=== Exercise aim ===
Start at the line below containing "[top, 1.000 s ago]" and stop at the line containing "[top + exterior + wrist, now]". Repeat every line of that stretch exactly, and nothing outside it.

=== Data provided ===
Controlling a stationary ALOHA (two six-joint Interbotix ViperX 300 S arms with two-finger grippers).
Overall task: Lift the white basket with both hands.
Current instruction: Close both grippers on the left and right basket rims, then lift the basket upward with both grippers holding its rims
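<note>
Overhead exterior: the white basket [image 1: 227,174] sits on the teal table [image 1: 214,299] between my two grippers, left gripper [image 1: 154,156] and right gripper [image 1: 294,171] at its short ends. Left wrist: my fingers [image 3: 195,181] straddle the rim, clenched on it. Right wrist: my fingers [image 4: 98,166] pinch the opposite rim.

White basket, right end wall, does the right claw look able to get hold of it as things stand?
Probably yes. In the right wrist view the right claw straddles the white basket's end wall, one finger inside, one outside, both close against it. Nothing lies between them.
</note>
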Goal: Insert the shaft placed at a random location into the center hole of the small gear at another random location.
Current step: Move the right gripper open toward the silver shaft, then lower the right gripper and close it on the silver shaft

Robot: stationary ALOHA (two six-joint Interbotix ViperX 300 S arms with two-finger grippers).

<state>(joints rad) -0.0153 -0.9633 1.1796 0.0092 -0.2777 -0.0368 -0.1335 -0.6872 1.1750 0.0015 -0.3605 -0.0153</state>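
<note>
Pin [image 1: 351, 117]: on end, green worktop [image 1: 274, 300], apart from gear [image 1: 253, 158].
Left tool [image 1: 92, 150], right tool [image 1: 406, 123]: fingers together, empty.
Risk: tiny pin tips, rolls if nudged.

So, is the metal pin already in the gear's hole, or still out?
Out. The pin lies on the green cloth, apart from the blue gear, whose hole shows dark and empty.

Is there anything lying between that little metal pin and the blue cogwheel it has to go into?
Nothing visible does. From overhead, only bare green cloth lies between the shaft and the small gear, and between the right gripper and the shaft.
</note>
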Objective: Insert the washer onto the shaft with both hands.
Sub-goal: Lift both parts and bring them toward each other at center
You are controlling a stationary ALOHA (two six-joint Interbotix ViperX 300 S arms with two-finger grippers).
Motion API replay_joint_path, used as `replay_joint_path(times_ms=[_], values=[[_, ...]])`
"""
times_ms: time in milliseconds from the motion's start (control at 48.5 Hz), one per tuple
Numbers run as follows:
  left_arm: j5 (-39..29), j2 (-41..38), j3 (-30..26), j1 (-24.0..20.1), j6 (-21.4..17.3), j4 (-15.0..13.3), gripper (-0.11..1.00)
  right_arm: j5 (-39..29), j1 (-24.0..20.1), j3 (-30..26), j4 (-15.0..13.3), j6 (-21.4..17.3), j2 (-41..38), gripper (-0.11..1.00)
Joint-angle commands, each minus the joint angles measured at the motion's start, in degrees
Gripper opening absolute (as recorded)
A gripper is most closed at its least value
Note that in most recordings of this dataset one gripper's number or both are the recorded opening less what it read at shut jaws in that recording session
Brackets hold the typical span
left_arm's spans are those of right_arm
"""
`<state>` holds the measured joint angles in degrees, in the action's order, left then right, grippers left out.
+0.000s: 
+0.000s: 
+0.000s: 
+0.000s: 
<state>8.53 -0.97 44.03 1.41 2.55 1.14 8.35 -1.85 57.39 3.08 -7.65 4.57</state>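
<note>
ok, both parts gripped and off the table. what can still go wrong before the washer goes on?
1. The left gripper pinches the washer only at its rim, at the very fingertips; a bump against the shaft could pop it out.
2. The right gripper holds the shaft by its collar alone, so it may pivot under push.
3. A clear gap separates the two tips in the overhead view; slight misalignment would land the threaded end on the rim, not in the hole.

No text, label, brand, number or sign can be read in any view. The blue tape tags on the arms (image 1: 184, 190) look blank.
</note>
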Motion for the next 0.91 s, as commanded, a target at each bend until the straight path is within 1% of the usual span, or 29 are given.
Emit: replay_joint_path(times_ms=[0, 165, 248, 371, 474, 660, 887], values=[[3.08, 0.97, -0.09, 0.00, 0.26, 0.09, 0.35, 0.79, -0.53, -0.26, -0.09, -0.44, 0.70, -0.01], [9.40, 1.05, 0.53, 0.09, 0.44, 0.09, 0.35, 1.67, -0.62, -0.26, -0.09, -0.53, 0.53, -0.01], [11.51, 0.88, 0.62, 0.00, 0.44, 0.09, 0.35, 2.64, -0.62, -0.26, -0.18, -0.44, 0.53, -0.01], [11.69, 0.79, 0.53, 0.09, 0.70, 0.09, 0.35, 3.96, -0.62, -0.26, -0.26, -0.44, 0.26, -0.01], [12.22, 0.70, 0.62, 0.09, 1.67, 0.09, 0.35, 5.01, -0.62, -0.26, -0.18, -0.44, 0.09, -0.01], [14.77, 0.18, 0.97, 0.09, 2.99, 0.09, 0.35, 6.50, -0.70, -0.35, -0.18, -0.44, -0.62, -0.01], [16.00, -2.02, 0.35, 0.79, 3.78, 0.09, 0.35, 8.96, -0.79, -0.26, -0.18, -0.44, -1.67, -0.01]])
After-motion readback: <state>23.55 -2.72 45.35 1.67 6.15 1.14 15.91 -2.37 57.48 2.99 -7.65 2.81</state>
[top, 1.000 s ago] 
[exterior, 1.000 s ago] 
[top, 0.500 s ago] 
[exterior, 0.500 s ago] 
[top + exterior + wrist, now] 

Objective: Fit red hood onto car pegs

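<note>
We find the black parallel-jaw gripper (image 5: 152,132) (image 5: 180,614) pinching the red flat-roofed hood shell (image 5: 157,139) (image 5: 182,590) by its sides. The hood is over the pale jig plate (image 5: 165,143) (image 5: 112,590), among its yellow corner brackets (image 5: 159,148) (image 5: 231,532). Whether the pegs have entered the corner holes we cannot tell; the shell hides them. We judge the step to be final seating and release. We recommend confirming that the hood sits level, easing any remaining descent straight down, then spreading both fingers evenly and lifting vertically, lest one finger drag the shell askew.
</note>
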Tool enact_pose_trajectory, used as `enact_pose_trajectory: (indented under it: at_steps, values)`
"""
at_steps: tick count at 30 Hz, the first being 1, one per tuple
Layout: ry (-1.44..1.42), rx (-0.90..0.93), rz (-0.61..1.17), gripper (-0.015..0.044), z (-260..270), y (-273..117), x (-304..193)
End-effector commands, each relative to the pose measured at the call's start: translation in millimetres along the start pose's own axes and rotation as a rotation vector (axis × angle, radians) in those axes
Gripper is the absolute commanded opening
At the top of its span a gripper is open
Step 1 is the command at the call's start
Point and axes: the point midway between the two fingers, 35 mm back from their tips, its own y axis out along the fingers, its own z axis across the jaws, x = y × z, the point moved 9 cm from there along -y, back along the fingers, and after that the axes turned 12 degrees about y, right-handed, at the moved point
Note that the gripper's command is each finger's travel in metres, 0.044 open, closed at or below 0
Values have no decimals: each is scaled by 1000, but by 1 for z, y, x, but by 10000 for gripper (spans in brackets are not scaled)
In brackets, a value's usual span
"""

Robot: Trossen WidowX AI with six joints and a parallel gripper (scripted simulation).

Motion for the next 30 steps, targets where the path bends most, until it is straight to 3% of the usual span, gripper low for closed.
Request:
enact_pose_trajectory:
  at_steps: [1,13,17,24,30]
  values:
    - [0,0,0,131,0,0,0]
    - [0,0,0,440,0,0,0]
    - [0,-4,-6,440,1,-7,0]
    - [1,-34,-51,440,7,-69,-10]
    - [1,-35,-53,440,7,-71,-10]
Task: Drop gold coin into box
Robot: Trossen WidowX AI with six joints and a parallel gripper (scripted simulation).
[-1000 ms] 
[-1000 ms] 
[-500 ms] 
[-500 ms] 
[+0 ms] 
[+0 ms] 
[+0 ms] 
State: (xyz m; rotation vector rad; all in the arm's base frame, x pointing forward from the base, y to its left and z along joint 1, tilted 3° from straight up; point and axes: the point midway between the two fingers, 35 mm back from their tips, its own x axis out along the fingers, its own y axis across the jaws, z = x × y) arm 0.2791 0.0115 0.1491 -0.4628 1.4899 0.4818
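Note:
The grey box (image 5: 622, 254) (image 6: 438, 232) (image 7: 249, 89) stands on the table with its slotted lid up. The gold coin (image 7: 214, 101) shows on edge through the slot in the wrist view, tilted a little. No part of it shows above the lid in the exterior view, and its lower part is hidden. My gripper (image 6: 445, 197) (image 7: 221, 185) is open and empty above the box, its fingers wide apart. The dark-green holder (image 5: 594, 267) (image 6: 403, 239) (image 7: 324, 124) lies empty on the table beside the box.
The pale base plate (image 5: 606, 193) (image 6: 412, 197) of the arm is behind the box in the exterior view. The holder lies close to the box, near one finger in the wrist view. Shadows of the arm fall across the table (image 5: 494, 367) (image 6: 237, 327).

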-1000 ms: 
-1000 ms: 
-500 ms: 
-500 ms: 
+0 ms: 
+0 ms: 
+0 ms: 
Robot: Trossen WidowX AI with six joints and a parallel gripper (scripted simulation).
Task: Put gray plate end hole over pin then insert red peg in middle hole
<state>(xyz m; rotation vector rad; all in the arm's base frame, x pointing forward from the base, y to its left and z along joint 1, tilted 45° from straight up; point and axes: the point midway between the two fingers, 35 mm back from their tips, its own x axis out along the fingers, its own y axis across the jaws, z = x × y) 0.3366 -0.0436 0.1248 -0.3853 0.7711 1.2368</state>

=== Result of the exercise ===
[top, 1.000 s ago] 
[exterior, 1.000 s ago] 
[top, 0.500 s ago] 
[exterior, 0.500 s ago] 
[top + exterior + wrist, now] 

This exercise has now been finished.